A
guerreira do baixo rio Madeira
No dia internacional da
mulher, vamos homenagear a senhora Angélica Santos Nascimento, uma das vítimas
da enchente do rio Madeira, que aos 93 anos de idade completados no dia 20 de
dezembro passado, conta que jamais viu tamanha catástrofe. “Nasci, fui criada e
vivo há 93 anos na beira do rio Madeira”. Assim como dona Angélica dezenas de
mulheres mães de família estão sofrendo com a falta de respeito que o homem tem
para com a natureza. “Esse rio Madeira é explorado de todas as
maneiras pelos garimpeiros e suas dragas e agora pelas usinas e ainda dizem que
a culpa é da natureza. Só se for a natureza ruim do ser humano”. Criada
pela bisavó, dona Angélica comeu o pão que o diabo amassou na sua infância e
adolescência. “Passei muita necessidade, quantas vezes comi camelão com farinha
d’água! De tanto comer o peixe que chamam ‘lagrimício’, não posso nem ver mais
o bichinho na minha frente”.
Morando na localidade Prosperidade no distrito de São Carlos há muitos
anos, dona Angélica não sabe o que será de suas galinhas e patos. “Já
devem ter morrido afogados”. O gado do seu filho foi levado para a
restinga mas assim mesmo, seis já morreram. “O vizinho já perdeu 60 cabeças
de boi”.
O Dia Internacional da
Mulher foi criado em homenagem as mulheres que foram queimadas vivas nos
estados Unidos da América.
No dia Internacional da
Mulher em Porto Velho – Rondônia as mulheres ribeirinhas, amargam os prejuízos,
causados pela enchente do rio Madeira,
ENTREVISTA
Zk – Vamos começar pela sua
apresentação, onde nasceu e se criou?
Angélica Santos – Nasci em
Autazes (AM) no dia 20 de dezembro de 1920. Quando estava completando dois anos
de idade, vim morar na localidade de Três Casas que era da família Lobo (João
Lobo). Vivi em companhia da minha bisavó até os 13 anos de idade, quando ela
morreu.
Zk – Fale sobre sua infância
na beira do rio?
Angélica Santos – Infância!
Eu não tinha irmão, não tinha irmã, não tinha pai, não tinha mãe, não tinha
nada. Tinha uma tia que também era minha madrinha e quando minha bisavó morreu
fiquei na companhia da minha prima.
Zk – Fale sobre a história
da sua família, mãe, pai. O que aconteceu?
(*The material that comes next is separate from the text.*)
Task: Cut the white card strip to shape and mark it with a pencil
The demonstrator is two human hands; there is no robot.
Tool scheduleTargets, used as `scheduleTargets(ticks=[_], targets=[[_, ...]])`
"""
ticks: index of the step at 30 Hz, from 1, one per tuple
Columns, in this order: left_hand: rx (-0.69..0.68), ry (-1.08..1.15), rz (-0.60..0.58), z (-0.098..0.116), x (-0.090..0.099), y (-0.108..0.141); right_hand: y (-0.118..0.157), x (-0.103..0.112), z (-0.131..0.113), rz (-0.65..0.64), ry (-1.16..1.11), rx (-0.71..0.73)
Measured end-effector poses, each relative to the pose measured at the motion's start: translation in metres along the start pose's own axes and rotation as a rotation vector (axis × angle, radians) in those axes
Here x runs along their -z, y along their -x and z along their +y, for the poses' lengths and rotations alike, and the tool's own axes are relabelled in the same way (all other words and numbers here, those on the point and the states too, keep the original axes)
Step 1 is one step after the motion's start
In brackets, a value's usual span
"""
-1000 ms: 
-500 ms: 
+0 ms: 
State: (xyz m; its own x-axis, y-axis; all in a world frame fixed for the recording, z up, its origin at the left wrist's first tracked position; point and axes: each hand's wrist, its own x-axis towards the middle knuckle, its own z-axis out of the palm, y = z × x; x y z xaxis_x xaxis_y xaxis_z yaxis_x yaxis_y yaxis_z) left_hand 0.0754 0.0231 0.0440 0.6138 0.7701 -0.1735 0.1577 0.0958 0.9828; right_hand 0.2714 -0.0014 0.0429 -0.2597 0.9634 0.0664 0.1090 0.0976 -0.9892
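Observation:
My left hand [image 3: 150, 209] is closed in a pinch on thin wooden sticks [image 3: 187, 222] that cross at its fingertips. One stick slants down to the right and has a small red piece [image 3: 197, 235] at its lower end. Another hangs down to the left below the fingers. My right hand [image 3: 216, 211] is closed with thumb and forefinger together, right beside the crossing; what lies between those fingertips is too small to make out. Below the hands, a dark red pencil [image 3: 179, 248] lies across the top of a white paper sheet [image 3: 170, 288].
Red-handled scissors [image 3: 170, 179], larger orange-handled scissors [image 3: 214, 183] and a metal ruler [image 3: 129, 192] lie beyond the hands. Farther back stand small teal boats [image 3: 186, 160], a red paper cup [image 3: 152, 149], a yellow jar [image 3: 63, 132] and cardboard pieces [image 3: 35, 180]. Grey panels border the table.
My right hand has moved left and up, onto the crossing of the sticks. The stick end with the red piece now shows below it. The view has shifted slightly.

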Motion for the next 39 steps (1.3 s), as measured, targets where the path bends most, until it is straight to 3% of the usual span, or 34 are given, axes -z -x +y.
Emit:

Angélica Santos – Minha mãe
morreu afogada no encontro dos rios Preto e Madeirinha onde tinha uma passagem
muito perigosa e a canoa alagou, meu pai mais o único irmão que tive se
salvaram. Minha mãe chamava-se Maria de Nazaré do Nascimento e meu pai Manoel
Venâncio dos Santos.
Zk – É verdade que a senhora
passou muita necessidade quando criança e adolescente?
Angélica Santos – Cheguei a
passar fome, cansei de ir pra beira do rio pescar uns peixes que chamam de
“Lagrimicio” que hoje em dia não quero nem ver. Comi muito camaleão assado com
farinha d’água, dei duro na roça para ajudar no sustento da família, não foi
fácil não minha vida de criança e adolescente.
Zk – A senhora frequentava
as festas que são famosas no beiradão?
Angélica Santos – Não
gostava de festa e em consequência, não fui namoradeira como era costume das
moças da época. Minha prima com quem passei a morar depois da morte da bisa,
era muito rígida, eu só saía de casa se fosse com ela, o único local que ela me
deixava ir sozinha era para a igreja.
Zk – E o casamento?
Angélica Santos – Comecei a
namorar com um rapaz, mas, a mãe dele era muito metida, só queria ser o que a
“folhinha não marcava”, terminei o namoro. Então fui namorar o Antônio Joaquim
Esteves, no dia que fez dois anos de namoro nos casamos, era o ano de 1937 e eu
estava com 16 anos. Ele morreu em 1997 foram 61 anos de convivência. Tivemos 18
filhos dos quais apenas 15 estão vivos hoje, São mais de 100 netos e bisnetos,
tem até tataraneto.
Zk – Depois de casada foi
morar aonde?
Angélica Santos – Aí viemos
morar em Sobral que era praticamente em frente a São Carlos, já tinha três
filhos nascidos em Humaitá.
Zk – Por que sua família se
mudou do Sobral?
Angélica Santos – Porque
caiu tudo, a correnteza do rio Madeira desbarrancou tudo, Isso foi há mais de
20 anos. Eu estava fazendo café quando ouvi a terra “estralando”, olhei tava
quebrando, chamei minha filha e um sobrinho era só quem estava em casa, os
outros já estavam montando a nova casa em Prosperidade. No outro dia fomos
embora e o sobral foi quase toda pro fundo do rio Madeira.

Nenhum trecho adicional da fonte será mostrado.